Figure – Capillaries in the interalveolar septae are filled with large, atypical lymphocytes (hematoxylin-eosin stain, left). The immunohistochemical study shows atypical lymphocytes that are strongly positive for CD20 (right).

A modified CHOP (cyclophosphamide, doxorubicin, vincristine, prednisone) regimen was started, and the patient had dramatic clinical improvement. Her hypoxemia resolved, and she had no significant desaturation with exertion. The results of complete lung function tests were normal, and another FDG-PET scan showed resolution of the increased lung activity.

Discussion

A clinical complex of dyspnea, hypoxemia, and normal chest radiographic findings is frequently encountered by physicians. The history, physical examination, and basic noninvasive evaluation usually establish the diagnosis. Common diseases with this presentation include reactive airway diseases, chronic obstructive pulmonary disease, and pulmonaryembolism. Less common entities include hemoglobinopathies, right-to-left shunts, and early interstitial lung disease.

Our patient presented with exertional dyspnea, oxygen desaturation, and normal imaging findings. Her echocardiographic and CT angiographic findings made intrapulmonary or intracardiac shunting unlikely. The normal chest CT findings made interstitial lung disease improbable.1

The patient's evaluation did not include measurement of carbon monoxide–diffusing capacity (DLCO). Her DLCO probably would have been reduced, but a reduced DLco would not have discriminated interstitial lung disease from pulmonary vascular disease. An FDGPET scan confirmed a metabolically active diffuse process within the lung, and transbronchial biopsy revealed the diagnosis of an intravascular lymphoma.

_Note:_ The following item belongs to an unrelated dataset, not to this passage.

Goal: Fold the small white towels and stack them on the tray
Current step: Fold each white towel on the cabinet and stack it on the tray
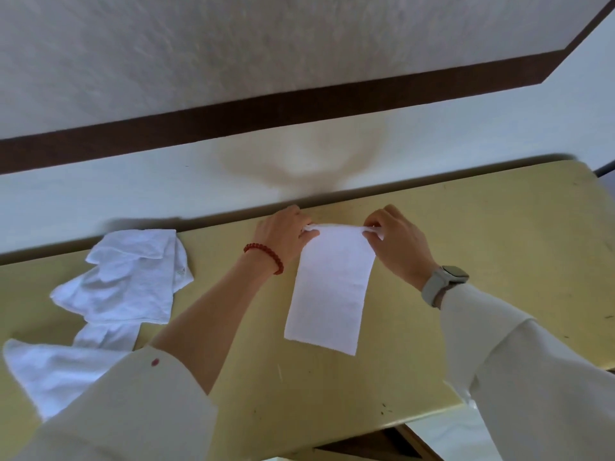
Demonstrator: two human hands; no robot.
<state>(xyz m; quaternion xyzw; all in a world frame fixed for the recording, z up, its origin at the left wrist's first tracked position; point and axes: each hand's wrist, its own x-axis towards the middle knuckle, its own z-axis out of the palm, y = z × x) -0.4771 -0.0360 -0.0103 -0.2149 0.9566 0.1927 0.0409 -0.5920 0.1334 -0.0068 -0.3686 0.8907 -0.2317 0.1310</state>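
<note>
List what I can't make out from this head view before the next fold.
- Tray: not in the head view, so the stack is unknown.
- Pile of loose white towels: overlapping, partly behind the left sleeve; count unclear.
- Long folded white towel: far corners covered by the left hand and right hand.

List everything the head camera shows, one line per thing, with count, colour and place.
folded towel: one, white, long strip lying mid-table, far corners pinched.
loose towels: a heap, count unclear, white, crumpled on the table's left side.
table: one, yellow-green, against the wall.
wall: off-white with a dark brown band.
tray: none in view.
bead bracelet: one, red, left wrist.
watch: one, pale grey, right wrist.
sleeves: two, cream.
left hand: grip on the strip's far left corner.
right hand: grip on its far right corner.
</note>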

Intravascular lymphoma is a rare extranodal lymphoma characterized by the proliferation of lymphocytes within the vascular lumen. It is usually a B-cell lymphoma and is classified as high-grade. Intravascular lymphoma was initially thought to be of endothelial origin and named angioendotheliomatosis proliferans systematica. Advances in cell-specific markers demonstrated its lymphocytic origin.2,3 Clinical signs and symptoms are predominantly neurological and dermatological and result from the eventual obliteration of specific vascular beds.

The diagnosis of intravascular lymphoma is challenging because the symptoms and signs are nonspecific and heterogeneous. Primary pulmonary symptoms are exceedingly rare.4 In one report, the patient had dyspnea, fatigue, fever, an increased LDH level, and what appeared to be atelectasis on a CT scan, and the diagnosis of intravascular lymphoma was based on biopsy results.5

Another patient presented with pulmonary hypertension and nonspecific pulmonary infiltrates, which resolved with treatment.4 Intravascular lymphoma should be considered in the differential diagnosis of pulmonary hypertension when more common causes have been ruled out. Other pulmonary radiographic manifestations include air trapping with a mosaic pattern on a CT scan and diffuse interstitial markings.

The current treatment of intravascular lymphoma is a modified CHOP regimen. In one case series, 32% of patients who received a modified CHOP regimen had an overall survival of 3 years.6 Within 1 month of receiving this regimen, our patient no longer required supplemental oxygen and her edema resolved. Subsequent LDH levels and FDG-PET scan results have remained normal, and she is back at work.

We believe that this is a unique presentation of intravascular pulmonary lymphoma with solely pulmonary symptoms, hypoxemia, and no radiographic abnormalities. Therefore, this entity should be included as a rare cause of the frequently encountered combination of dyspnea, hypoxemia, and normal radiographic findings.